Aion tersenyum. Kemudian meninggalkan Akira untuk istirahat.

-X-X-X-

Hari Selasa, tanggal 2 September. Kandungan Akira memasuki bulan kesembilan. Hari ini, Akira hanya bermalas-malasan saja di beranda.

"Akira-neechan!"

"Ah, Nana!"

Nana Walker menghampirinya. "Akira-neechan lagi santai-santai, ya?"

"Hmm. Mau jalan, tubuhku rasanya berat sekali. Jadi kuputuskan untuk duduk-duduk saja."

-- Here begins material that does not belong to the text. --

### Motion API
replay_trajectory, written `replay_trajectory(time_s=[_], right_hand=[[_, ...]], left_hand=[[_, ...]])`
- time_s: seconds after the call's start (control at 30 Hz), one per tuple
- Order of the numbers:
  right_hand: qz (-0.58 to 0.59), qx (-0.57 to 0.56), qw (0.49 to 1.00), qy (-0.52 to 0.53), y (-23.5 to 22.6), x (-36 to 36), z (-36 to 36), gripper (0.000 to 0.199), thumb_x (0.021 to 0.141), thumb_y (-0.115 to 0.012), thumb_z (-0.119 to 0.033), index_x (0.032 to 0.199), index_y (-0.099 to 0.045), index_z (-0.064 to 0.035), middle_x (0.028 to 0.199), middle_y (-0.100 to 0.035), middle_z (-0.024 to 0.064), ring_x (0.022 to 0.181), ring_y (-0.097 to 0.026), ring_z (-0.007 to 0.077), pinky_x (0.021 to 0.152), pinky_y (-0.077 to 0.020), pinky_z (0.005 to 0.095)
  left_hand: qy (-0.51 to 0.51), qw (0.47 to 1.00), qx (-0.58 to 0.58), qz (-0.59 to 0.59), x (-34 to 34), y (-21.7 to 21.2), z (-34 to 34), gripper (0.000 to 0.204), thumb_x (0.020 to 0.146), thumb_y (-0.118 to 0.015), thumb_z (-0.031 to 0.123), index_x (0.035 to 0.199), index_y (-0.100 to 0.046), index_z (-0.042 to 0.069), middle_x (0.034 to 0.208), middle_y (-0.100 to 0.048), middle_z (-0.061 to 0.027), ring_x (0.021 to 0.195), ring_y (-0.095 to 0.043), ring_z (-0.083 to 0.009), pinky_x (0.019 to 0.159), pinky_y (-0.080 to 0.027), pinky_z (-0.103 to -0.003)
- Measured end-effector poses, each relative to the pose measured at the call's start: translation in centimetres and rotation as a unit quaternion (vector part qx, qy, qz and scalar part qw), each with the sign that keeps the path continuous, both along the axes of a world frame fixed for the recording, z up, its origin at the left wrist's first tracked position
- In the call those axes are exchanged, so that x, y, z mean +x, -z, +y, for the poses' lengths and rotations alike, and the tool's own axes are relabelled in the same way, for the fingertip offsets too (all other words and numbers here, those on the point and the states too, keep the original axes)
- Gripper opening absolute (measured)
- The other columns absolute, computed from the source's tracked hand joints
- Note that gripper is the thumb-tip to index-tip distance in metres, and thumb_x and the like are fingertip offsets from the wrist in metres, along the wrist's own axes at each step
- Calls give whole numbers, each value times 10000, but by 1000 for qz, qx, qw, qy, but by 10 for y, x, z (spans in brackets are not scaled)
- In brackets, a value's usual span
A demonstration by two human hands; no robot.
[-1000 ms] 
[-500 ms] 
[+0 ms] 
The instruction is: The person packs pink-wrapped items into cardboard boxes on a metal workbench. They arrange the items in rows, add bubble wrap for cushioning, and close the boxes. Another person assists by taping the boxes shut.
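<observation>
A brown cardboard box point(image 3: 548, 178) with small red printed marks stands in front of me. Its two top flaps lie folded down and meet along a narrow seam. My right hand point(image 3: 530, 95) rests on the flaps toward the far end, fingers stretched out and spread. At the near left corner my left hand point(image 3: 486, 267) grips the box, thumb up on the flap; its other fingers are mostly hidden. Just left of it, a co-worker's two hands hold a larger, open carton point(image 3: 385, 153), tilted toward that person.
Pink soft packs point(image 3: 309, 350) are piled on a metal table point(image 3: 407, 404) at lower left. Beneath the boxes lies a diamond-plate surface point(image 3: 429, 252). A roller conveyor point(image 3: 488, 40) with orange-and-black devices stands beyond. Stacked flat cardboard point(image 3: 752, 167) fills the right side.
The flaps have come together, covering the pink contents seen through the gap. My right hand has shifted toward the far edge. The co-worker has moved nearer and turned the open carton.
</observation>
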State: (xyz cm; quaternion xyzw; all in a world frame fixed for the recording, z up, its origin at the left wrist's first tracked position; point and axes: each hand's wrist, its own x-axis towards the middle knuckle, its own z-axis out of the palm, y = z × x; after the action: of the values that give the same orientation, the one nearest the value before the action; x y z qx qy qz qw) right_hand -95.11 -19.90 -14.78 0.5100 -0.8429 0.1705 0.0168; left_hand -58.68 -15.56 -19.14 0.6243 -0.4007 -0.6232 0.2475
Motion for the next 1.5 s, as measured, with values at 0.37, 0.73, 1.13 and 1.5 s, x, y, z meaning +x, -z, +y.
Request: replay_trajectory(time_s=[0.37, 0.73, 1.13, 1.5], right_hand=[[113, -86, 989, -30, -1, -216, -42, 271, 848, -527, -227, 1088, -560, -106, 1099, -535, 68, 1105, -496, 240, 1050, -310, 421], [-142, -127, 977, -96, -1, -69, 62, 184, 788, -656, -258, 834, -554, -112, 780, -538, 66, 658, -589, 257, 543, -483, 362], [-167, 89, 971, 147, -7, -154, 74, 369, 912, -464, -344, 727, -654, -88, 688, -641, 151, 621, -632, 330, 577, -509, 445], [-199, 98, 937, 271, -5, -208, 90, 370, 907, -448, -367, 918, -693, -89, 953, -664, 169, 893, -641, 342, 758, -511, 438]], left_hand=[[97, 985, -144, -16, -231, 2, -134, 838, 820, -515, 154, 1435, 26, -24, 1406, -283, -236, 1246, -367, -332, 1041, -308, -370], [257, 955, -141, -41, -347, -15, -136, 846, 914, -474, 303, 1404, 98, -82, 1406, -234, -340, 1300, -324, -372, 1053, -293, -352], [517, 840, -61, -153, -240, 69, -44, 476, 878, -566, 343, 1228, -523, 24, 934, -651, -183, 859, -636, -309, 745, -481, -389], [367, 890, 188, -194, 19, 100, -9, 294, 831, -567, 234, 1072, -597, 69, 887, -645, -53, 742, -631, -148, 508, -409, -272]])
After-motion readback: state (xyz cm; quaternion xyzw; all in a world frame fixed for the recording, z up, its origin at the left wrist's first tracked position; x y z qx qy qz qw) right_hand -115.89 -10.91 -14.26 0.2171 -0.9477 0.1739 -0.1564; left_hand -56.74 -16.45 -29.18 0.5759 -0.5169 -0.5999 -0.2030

"Kalau begitu, Nana mau nyanyikan satu lagu buat bayi di dalam perut Akira-neechan, boleh?" Tanya Nana. Akira dengan senang hati menerima.

"Nana mulai, ya."

Konna ni tsumetai tobari no fukaku de

Anata wa hitori de nemutteru

Inori no utagoe sabishii nohara wo

Chiisana hikari ga terashiteta

Anata no yume mo miteta

Kodomo no you ni waratteta

Natsukashiku mada tooku

Sore wa mirai no yakusoku

Itsuka midori no asa ni

Itsuka tadoritsukeru to

Fuyugareta kono sora wo

Shinjiteiru kara

Fields Of Hope

Umarete kita hi ni dakishimete kureta

Yasashii ano te wo sagashiteru

Inori no utagoe hitotsu kiete

Mata hajimaru

Tayorinaku setsunaku tsuzuku

Itsuka midori no asa e

Subete no yoru wo koete

Sore wa tada hitori zutsu

Mitsukete yuku basho dakara

Ima wa tada kono mune de

Anata wo atatametai

Natsukashiku mada tooi

Yasuragi no tame ni

Fields Of Hope

Natsukashiku mada tooi

Yakusoku no nohara

Fields Of Hope

Fields Of Hope

"Terimakasih, Nana! Suaramu bagaikan malaikat! Aku ingin anakku kelak memiliki suara seperti itu."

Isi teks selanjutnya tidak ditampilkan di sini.